После этого Нельсон с болью осознал, что отличается от других, но когда он попытался объяснить это отцу, Нельсон-старший сказал только: «Подай мне Браунинга». С выражением, которого Нельсон-младший никогда у него не видел, отец очень торжественно прочел отрывок из «Андреа дель Сарто». Книга дрожала в его руках. Дважды он замолкал и прикусывал губу.
– «Ты и не знаешь, как другие тщатся»[11], – прочел он и снова замолк. Рот его кривился. Нельсон испугался, что сейчас отец заплачет.
Однако Нельсон-старший прочел еще несколько строк, про человека, который способен достичь небес и вернуться обратно, но не способен выразить это своим искусством. Он закрыл книгу и сказал:
– Теперь ты понимаешь, Нельсон, что я хочу сказать? Ты осознаешь, в чем разница между тобой и мной?
В общении с сыном Нельсон-старший придерживался сократического метода, который никогда не рискнул бы применить к добродушным айовским увальням. Впрочем, в ту минуту Нельсон понятия не имел, о чем говорит отец. Что-то насчет живописи. Больше он ничего не понял, хотя все равно кивнул.
– В дерзанье – цель, Нельсон, – хрипло выговорил отец, – а не то, – голос его сорвался на шепот, – на что и небо?
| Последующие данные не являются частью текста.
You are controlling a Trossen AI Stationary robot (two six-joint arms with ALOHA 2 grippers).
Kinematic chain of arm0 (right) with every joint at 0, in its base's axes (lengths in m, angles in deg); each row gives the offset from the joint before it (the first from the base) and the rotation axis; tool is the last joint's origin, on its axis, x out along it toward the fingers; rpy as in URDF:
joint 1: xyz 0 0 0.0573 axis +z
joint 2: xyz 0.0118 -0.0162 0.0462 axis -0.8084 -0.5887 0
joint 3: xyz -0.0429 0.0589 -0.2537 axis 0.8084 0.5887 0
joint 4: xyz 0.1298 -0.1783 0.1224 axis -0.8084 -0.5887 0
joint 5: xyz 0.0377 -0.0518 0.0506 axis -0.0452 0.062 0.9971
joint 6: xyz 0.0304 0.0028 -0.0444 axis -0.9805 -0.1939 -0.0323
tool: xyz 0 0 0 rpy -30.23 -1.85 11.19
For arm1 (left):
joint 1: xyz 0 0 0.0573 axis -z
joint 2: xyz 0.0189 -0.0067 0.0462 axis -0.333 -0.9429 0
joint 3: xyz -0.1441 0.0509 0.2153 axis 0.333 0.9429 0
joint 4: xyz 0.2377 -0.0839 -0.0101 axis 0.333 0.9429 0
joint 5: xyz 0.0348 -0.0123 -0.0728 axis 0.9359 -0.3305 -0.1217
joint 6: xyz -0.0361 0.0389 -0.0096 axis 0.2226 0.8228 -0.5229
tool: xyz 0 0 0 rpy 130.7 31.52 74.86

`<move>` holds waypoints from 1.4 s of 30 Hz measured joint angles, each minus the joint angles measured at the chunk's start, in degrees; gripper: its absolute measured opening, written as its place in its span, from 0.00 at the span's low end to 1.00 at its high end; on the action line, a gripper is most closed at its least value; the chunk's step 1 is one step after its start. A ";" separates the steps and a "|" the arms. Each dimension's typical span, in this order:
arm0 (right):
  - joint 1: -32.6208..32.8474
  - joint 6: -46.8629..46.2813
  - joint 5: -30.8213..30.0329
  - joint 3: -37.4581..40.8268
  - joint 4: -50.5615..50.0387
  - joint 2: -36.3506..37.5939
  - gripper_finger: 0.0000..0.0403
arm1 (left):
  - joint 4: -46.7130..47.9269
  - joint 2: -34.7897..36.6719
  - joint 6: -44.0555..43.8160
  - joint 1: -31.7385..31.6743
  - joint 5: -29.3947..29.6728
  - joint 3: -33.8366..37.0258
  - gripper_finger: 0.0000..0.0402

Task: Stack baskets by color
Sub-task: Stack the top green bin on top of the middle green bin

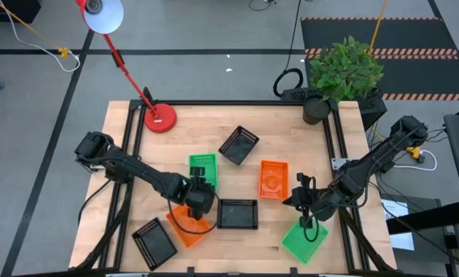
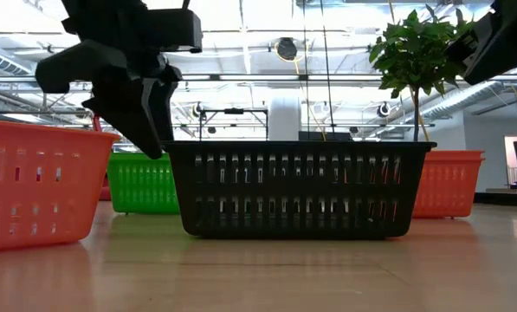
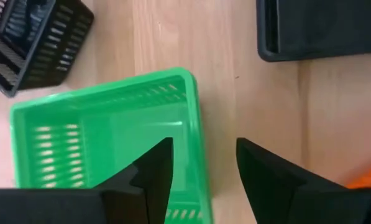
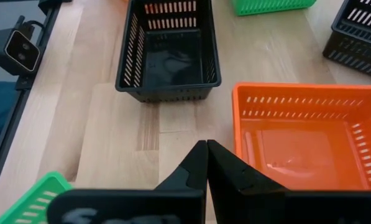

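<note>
left gripper [image 1: 201, 187]: fingers apart, holding nothing, over a green basket [image 1: 202, 168] mid-table
right gripper [image 4: 207, 163]: fingers pressed together, empty, near right edge
orange basket [image 1: 273, 179]: beside right gripper

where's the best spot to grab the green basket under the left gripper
Probably the long rim wall of the green basket that lies between the left gripper's open fingers, taken from straight above. The basket sits upright with its top open, so one finger can drop inside and the other outside that thin wall.
</note>
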State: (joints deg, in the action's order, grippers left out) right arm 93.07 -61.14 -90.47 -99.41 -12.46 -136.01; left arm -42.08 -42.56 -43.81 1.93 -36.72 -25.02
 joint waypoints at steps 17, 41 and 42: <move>0.05 -0.03 -0.02 0.00 1.45 0.00 0.00 | -3.89 0.00 9.98 -3.62 -8.07 0.32 0.29; 0.05 0.00 -0.05 -0.02 1.64 0.00 0.00 | -2.99 0.26 7.37 -2.09 -7.50 0.32 0.24; 0.05 -0.01 -0.05 -0.02 1.72 0.00 0.00 | -2.94 0.50 6.86 -2.09 -7.29 0.34 0.24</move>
State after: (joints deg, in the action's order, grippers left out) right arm 93.12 -61.15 -90.51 -99.44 -10.74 -136.01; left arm -45.02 -42.06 -36.95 -0.16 -44.01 -24.68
В средней школе Нельсон читал Конрада и Томаса Гарди, а в старших классах, когда другие подростки передавали из рук в руки зачитанных до дыр «Властелина колец» и «Над пропастью во ржи», носил при себе томик Эзры Паунда. Пробуждение сексуальности совпало у него с чтением «Улисса», и Молли Блум слилась в его сознании с Брендой Спак, рослой дочерью преуспевающего фермера, который выращивал сою. Нельсон подбрасывал ей в ящик анонимные стихи, написанные на лучшей почтовой бумаге из маминого бювара, пока не услышал, как она читает их вслух в школьном кафетерии, с подвыванием выводя его ямбические пентаметры, а слушательницы угорают со смеху и делают вид, что их сейчас вырвет. Ржание девчонок поразило Нельсона в самую душу, но остался и неприятный осадок от того, что Бренда прочла «абрис» с ударением на втором слоге и дважды запнулась на слове «фосфорический».
Хуже того, они учились в одном классе, и, когда отец Нельсона задал выучить любое современное стихотворение, Бренда продекламировала слова из популярной песенки. Вечером отец заставил Нельсона изобразить матери, как Бренда сопровождала рефрен чем-то вроде реверанса, приседая всякий раз, как произносила: «Станция Юбочкино»[12]. Нельсон-старший хохотал до слез и подытожил выступление сына словами: «По крайней мере это не Саймон и Гарфункел»[13]. Нельсон покраснел от злости и дал себе слово никогда не высмеивать учеников, даже за глаза.
К выпускному классу Нельсон отрастил волосы до плеч, усики и бороденку клочками, напоминающую про стригущий лишай. Он забросил долгий телеологический марш от Чосера к Хемингуэю и взялся за Керуака и Уильяма С. Берроуза, выучил наизусть первую половину «Воя»[14]и подстриг лишайную бороденку под эспаньолку. К тому времени он приобрел несколько «дурных» друзей, с которыми курил травку и слушал «Джетро Талл»[15]. Нельсон надолго задерживал в легких сладкий дым и, как в тумане, вещал, что слова у «Талл» на вполне серьезном поэтическом уровне, на что его друг-анашист отвечал: «Акваланг» – пять баллов».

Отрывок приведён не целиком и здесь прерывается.